BEGIN

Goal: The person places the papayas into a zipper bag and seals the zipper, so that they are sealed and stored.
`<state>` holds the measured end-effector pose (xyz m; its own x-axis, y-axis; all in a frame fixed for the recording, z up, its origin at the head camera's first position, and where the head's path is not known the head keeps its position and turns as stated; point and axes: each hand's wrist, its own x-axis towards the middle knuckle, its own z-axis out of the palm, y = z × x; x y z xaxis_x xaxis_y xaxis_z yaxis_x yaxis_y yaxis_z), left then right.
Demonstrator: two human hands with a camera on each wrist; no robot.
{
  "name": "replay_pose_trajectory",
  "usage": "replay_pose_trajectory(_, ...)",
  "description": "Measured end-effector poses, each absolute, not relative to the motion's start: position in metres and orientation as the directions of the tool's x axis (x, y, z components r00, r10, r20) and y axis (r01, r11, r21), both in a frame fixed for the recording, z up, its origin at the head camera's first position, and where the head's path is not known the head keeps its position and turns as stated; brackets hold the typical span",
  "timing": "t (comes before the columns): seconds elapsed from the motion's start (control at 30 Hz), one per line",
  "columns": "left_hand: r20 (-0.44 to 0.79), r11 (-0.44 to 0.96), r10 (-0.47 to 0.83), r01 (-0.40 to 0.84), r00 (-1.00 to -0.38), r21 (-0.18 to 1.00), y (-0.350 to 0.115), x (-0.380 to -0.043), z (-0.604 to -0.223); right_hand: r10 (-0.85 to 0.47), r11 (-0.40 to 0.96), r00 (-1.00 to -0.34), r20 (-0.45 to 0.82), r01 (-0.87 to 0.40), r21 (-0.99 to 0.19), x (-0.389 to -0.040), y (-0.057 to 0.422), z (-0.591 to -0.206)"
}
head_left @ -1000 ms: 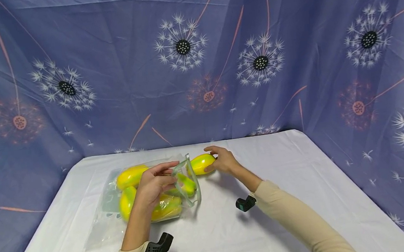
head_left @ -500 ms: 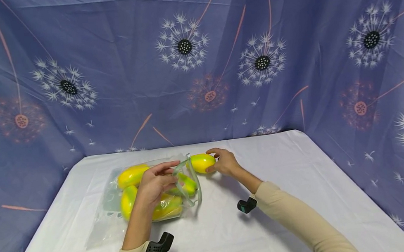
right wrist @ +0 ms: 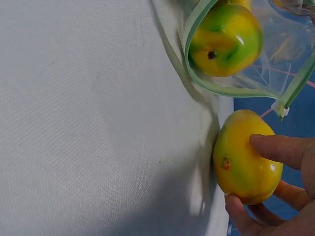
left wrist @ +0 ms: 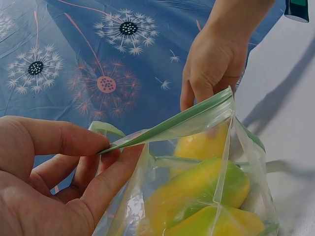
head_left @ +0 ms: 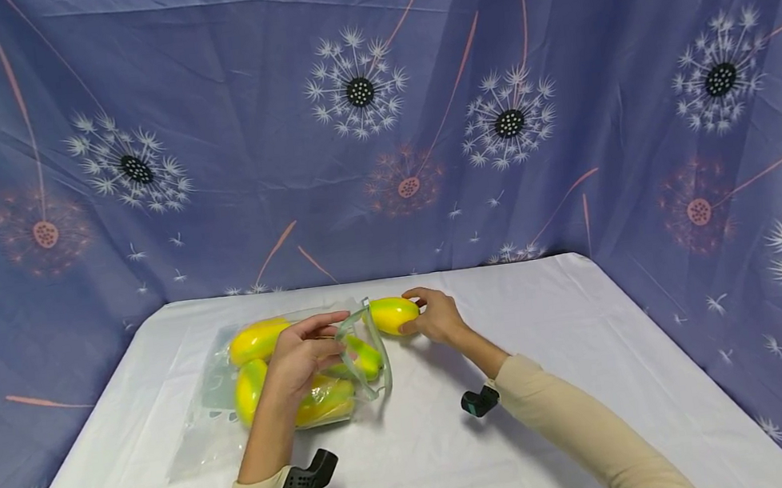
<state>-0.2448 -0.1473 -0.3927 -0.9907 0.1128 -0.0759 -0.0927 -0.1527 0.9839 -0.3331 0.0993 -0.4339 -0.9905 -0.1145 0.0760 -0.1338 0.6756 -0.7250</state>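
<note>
In the head view a clear zip bag (head_left: 201, 439) with a green rim lies left of centre, with several yellow-green oval fruits (head_left: 256, 341) in it. My left hand (head_left: 297, 359) pinches the rim of its mouth between thumb and fingers; the left wrist view shows the green zip strip (left wrist: 184, 117) raised there. My right hand (head_left: 440, 317) holds another yellow-green oval fruit (head_left: 396, 316) at the mouth. In the right wrist view the thumb lies on this fruit (right wrist: 246, 162) and fingers curl beneath it. It sits just outside the mouth, beside the slider (right wrist: 280, 109).
A white cloth covers the table (head_left: 566, 320). Behind it and at both sides hangs a blue dandelion-print curtain (head_left: 262, 130). Black wrist cameras (head_left: 310, 472) stick out from both sleeves. The bag's flat end spreads to the left.
The right hand's fingers have drawn slightly to the right along the fruit. The left hand and bag hold their places, and the head view has shifted a little.
</note>
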Motion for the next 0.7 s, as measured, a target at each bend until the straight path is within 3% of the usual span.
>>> replay_pose_trajectory(0.7,-0.072,-0.146,0.099,-0.086,-0.992,0.985,-0.147,-0.244,-0.393,-0.156,0.692,-0.982,0.103,-0.183,-0.699,-0.314,0.118,-0.403)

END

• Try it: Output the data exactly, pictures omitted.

• Task answer:
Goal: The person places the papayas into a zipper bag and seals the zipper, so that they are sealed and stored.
`<state>` holds the measured end-effector pose (xyz m; its own x-axis, y-axis; all in a frame fixed for the recording, z up, its origin at the head camera's first position, and where the head's path is not known the head keeps its position and turns as stated; point and axes: each hand's wrist, its own x-axis towards the middle knuckle, its own z-axis out of the palm, y = z × x; x y z xaxis_x xaxis_y xaxis_z yaxis_x yaxis_y yaxis_z), left then right.
Demonstrator: two human hands with a camera on each wrist; no robot.
{
  "name": "replay_pose_trajectory",
  "usage": "replay_pose_trajectory(_, ...)",
  "description": "Measured end-effector poses, each absolute, not relative to the motion's start: position in metres and orientation as the directions of the tool's x axis (x, y, z components r00, r10, r20) and y axis (r01, r11, r21), both in a frame fixed for the recording, z up, its origin at the head camera's first position, and where the head's path is not known the head keeps its position and turns as stated; brackets hold the typical span",
  "timing": "t (comes before the columns): seconds elapsed from the motion's start (control at 30 Hz), one per line",
  "columns": "left_hand: r20 (-0.44 to 0.79), r11 (-0.44 to 0.96), r10 (-0.47 to 0.83), r01 (-0.40 to 0.84), r00 (-1.00 to -0.38), r21 (-0.18 to 1.00), y (-0.350 to 0.115), x (-0.380 to -0.043), z (-0.604 to -0.223); right_hand: r10 (-0.85 to 0.47), r11 (-0.40 to 0.96), r00 (-1.00 to -0.34), r20 (-0.45 to 0.82), r01 (-0.87 to 0.40), r21 (-0.99 to 0.19), x (-0.389 to -0.040), y (-0.057 to 0.422), z (-0.591 to -0.206)"
}
head_left @ -1000 ms: 
head_left @ -500 ms: 
right wrist @ +0 ms: 
left wrist @ +0 ms: 
head_left @ +0 ms: 
<state>-0.2448 -0.1473 -0.3927 -0.9907 0.1128 -0.0759 -0.0927 -0.1527 0.9839 -0.3331 0.0993 -0.4339 -0.9905 -0.1145 0.0760 -0.1338 0.6756 -0.7250</state>
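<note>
In the head view a clear zip bag (head_left: 201, 439) with a green rim lies left of centre, with several yellow-green oval fruits (head_left: 256, 341) in it. My left hand (head_left: 297, 359) pinches the rim of its mouth between thumb and fingers; the left wrist view shows the green zip strip (left wrist: 184, 117) raised there. My right hand (head_left: 440, 317) holds another yellow-green oval fruit (head_left: 396, 316) at the mouth. In the right wrist view the thumb lies on this fruit (right wrist: 246, 162) and fingers curl beneath it. It sits just outside the mouth, beside the slider (right wrist: 280, 109).
A white cloth covers the table (head_left: 566, 320). Behind it and at both sides hangs a blue dandelion-print curtain (head_left: 262, 130). Black wrist cameras (head_left: 310, 472) stick out from both sleeves. The bag's flat end spreads to the left.
The right hand's fingers have drawn slightly to the right along the fruit. The left hand and bag hold their places, and the head view has shifted a little.
</note>
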Motion for the next 0.7 s, as measured, a target at each bend until the straight path is within 3% of the usual span.
>>> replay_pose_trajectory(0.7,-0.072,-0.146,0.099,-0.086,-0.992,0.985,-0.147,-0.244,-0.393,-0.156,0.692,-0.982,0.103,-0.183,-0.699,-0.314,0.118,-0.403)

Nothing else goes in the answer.